[PROBLEM] Retype the listing exactly as it stands, and keep every image out.

[SUPPLIED MATERIAL]
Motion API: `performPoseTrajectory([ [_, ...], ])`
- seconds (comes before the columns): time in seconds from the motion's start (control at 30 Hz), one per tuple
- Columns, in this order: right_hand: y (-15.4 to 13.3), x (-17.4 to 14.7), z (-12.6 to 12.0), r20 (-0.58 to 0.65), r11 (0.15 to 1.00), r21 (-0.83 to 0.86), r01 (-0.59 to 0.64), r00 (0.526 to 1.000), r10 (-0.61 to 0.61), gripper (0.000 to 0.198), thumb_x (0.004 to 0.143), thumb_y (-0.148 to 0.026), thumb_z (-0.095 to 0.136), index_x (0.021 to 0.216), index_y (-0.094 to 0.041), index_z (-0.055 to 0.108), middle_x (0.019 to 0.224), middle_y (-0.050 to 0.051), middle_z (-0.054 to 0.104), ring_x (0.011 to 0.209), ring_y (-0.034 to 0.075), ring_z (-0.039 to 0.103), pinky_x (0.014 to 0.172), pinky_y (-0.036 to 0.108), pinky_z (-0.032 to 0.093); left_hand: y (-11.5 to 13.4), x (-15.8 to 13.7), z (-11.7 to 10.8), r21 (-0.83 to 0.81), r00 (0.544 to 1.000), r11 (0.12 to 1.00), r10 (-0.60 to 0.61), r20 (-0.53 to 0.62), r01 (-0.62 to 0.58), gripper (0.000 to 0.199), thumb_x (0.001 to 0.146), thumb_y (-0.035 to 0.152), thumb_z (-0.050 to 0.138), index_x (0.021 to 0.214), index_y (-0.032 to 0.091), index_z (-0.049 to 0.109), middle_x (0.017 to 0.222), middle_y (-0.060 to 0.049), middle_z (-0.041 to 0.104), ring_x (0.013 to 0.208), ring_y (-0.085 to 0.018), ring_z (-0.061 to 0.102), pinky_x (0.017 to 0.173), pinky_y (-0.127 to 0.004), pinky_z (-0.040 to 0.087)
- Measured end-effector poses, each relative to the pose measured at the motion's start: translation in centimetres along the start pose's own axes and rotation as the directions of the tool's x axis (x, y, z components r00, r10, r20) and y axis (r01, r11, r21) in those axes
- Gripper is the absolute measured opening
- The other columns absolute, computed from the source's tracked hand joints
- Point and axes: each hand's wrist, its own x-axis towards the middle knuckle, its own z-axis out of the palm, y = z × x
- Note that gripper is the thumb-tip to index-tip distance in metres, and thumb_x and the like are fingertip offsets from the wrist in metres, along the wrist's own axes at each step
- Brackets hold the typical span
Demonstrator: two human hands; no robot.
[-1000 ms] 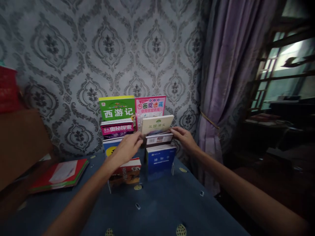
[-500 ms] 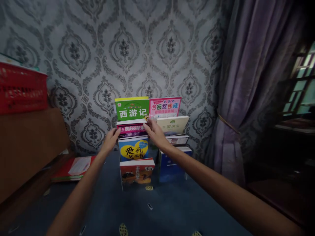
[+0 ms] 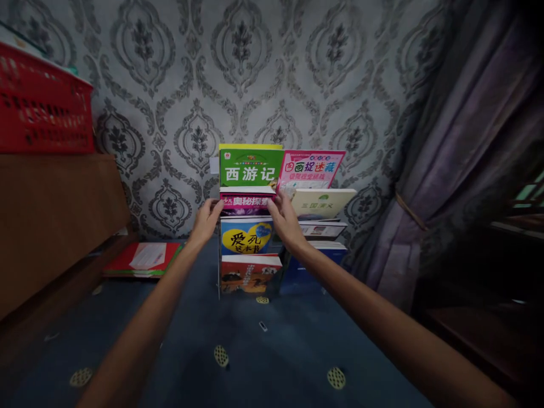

[RESPONSE BOX]
Motion API: `performPoseTrajectory([ [_, ...], ])`
- seconds (comes before the columns): time in seconds from the motion's start (control at 30 Hz), one per tuple
- Columns, in this order: right_hand: y (-15.4 to 13.3), x (-17.4 to 14.7), z (-12.6 to 12.0), r20 (-0.58 to 0.65), r11 (0.15 to 1.00), r21 (-0.83 to 0.86), r01 (-0.59 to 0.64), r00 (0.526 to 1.000), r10 (-0.61 to 0.61), gripper (0.000 to 0.198), thumb_x (0.004 to 0.143), thumb_y (-0.148 to 0.026), thumb_z (-0.095 to 0.136), index_x (0.021 to 0.216), index_y (-0.094 to 0.041), index_z (-0.055 to 0.108), middle_x (0.019 to 0.224), middle_y (-0.050 to 0.051), middle_z (-0.054 to 0.104), ring_x (0.011 to 0.209), ring_y (-0.034 to 0.075), ring_z (-0.039 to 0.103), pinky_x (0.014 to 0.172), pinky_y (-0.036 to 0.108), pinky_z (-0.032 to 0.093); left_hand: y (-11.5 to 13.4), x (-15.8 to 13.7), z (-11.7 to 10.8), r21 (-0.83 to 0.81), r00 (0.544 to 1.000), r11 (0.12 to 1.00), r10 (-0.60 to 0.61), r20 (-0.53 to 0.62), r01 (-0.62 to 0.58), gripper (0.000 to 0.199), thumb_x (0.001 to 0.146), thumb_y (-0.035 to 0.152), thumb_z (-0.050 to 0.138), index_x (0.021 to 0.214), index_y (-0.032 to 0.091), index_z (-0.049 to 0.109), middle_x (0.017 to 0.222), middle_y (-0.060 to 0.049), middle_z (-0.041 to 0.104), ring_x (0.013 to 0.208), ring_y (-0.085 to 0.018), ring_z (-0.061 to 0.102), pinky_x (0.017 to 0.173), pinky_y (-0.127 to 0.004), pinky_z (-0.040 to 0.087)
- Measured end-effector poses, each relative to the pose measured at the motion's start: translation in centimetres along the start pose's own axes and rotation as the directions of the tool's x axis (x, y, z components r00, r10, r20) and y axis (r01, r11, r21) in those axes
- Gripper is the absolute measured opening
- The other columns absolute, computed from the source's tracked hand joints
- Point and axes: each hand's wrist, its own x-axis towards the middle knuckle, its own z-axis out of the palm, y = z × x
- Note that gripper is the thumb-tip to index-tip distance in metres, and thumb_x and the like are fingertip offsets from the wrist in metres, along the wrist's own axes at each step
- Brackets hold the typical span
Demonstrator: two human hands; no robot.
[-1000 ms] 
[-500 ms] 
[+0 ms] 

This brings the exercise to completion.